Agora "redescoberto" pelas redes sociais, depois de receber elogios de uma influenciadora americana, o livro "Memórias póstumas de Brás Cubas" é um dos principais exemplos de como Machado de Assis condenava, de uma maneira bem particular, a dura realidade da sociedade brasileira no século XIX.

Publicado originalmente no formato de folhetim, em edições da extinta "Revista Brasileira" ao longo de 1880, "Memórias póstumas de Brás Cubas" é um clássico machadiano editado em vários idiomas e celebrado mundialmente. No último sábado, a escritora e podcaster Courtney Henning Novak postou um vídeo no TikTok fazendo elogios efusivos à obra antes mesmo de concluir sua leitura. Ela chega a perguntar o que vai fazer com o resto de sua vida quando terminar o livro. Depois disso, a edição em inglês do romance ficou em segundo lugar entre os mais vendidos da Amazon.

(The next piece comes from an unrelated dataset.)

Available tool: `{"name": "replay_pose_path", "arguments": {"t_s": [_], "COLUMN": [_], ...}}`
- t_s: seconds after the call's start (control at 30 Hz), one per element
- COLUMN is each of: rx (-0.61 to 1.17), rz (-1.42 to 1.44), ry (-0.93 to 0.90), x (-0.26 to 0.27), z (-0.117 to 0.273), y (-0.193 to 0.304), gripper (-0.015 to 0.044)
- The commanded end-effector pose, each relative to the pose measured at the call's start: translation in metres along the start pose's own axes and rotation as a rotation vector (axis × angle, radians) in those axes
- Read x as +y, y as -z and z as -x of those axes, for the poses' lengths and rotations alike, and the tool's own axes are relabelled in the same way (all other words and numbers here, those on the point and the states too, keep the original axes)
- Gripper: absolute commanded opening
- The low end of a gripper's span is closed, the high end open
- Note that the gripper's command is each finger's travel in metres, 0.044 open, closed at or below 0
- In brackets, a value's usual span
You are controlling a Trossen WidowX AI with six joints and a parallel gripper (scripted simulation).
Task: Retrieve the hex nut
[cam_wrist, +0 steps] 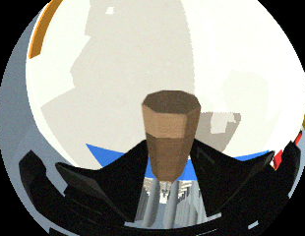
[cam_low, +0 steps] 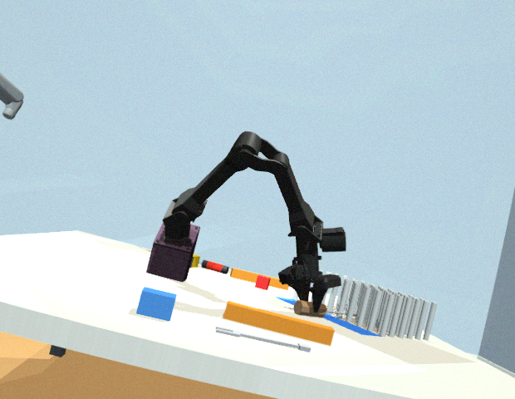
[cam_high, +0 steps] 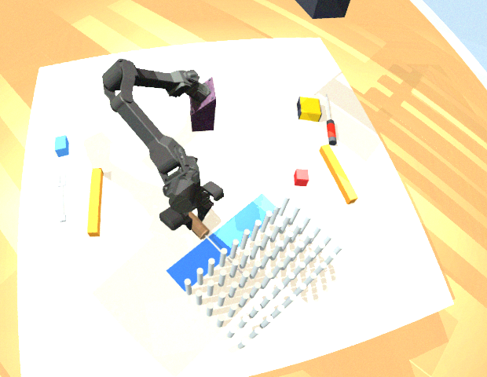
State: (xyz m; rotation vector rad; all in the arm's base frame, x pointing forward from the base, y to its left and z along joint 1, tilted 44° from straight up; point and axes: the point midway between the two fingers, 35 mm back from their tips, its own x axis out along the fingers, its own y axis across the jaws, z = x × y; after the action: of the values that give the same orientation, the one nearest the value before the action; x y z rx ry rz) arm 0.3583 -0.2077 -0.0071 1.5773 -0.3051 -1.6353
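My gripper (cam_high: 197,221) (cam_low: 311,303) (cam_wrist: 168,144) is shut on the brown wooden handle (cam_high: 199,228) (cam_low: 303,307) (cam_wrist: 171,118) of a tool, low over the table beside the blue taped strip (cam_high: 191,263) (cam_low: 352,325) (cam_wrist: 104,155). The tool's thin shaft (cam_high: 216,244) runs across the strip and in among the front rows of standing grey spacers (cam_high: 188,286) (cam_low: 385,313) (cam_wrist: 173,206). The shaft's tip is hard to make out among them. The spacers look upright. I cannot make out the nut in any view.
An orange bar (cam_high: 95,202) (cam_low: 277,322), a thin grey tool (cam_high: 62,203) (cam_low: 271,340) and a blue block (cam_high: 61,146) (cam_low: 155,303) lie to one side. A red cube (cam_high: 301,177) (cam_low: 262,282), another orange bar (cam_high: 338,174), a red-and-black screwdriver (cam_high: 331,131) and a yellow block (cam_high: 309,108) lie opposite.
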Motion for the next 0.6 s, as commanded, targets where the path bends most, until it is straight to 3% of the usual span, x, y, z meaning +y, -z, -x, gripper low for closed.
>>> {"name": "replay_pose_path", "arguments": {"t_s": [0.0,0.57], "rx": [0.0,-0.001], "rz": [0.002,0.003], "ry": [-0.001,0.0], "x": [0.0,0.0], "z": [0.002,0.005], "y": [-0.004,-0.015], "gripper": [0.0,0.0]}}
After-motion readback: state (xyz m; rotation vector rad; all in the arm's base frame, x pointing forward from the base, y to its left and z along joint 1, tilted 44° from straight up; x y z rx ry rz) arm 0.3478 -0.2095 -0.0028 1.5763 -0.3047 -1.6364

A tiktoker americana Courtney Henning Novak viralizou ao compartilhar sua experiência de leitura de 'Memórias Póstumas de Brás Cubas', de Machado de Assis — Foto: Reprodução/Tik Tok/courtneyhenningnovak
A tiktoker americana Courtney Henning Novak viralizou ao compartilhar sua experiência de leitura de 'Memórias Póstumas de Brás Cubas', de Machado de Assis — Foto: Reprodução/Tik Tok/courtneyhenningnovak

Divisor de águas na carreira do próprio Machado, "Memórias" inaugurou a fase mais madura do autor e é classificado como abre-alas do Realismo na literatura nacional. Narrado em primeira pessoa por um sujeito que queria tanto sua biografia publicada que decidiu escrevê-la depois de morrer, o livro conta a história de Brás Cubas, um homem de família rica do século XIX que coleciona fracassos ao longo de uma vida patética. "Ao verme que primeiro roeu as frias carnes do meu cadáver dedico como saudosa lembrança estas memórias póstumas", escreve o autor no início da obra.

Fiel às características do movimento realista, o livro de Machado descreve a sociedade da sua época de uma forma cáustica e irônica, sem a idealização dos artistas românticos. É justamente assim que o autor expõe suas críticas sociais. O narrador nasceu em uma família abastada do Rio de Janeiro do século XIX. Numa passagem do livro, Brás Cubas relembra de quando, na infância, "montava" no filho de um casal de escravizados em sua casa como se o menino fosse um animal. "Eu, em criança, montava-o, punha-lhe um freio na boca, e desancava-o sem compaixão; ele gemia e sofria".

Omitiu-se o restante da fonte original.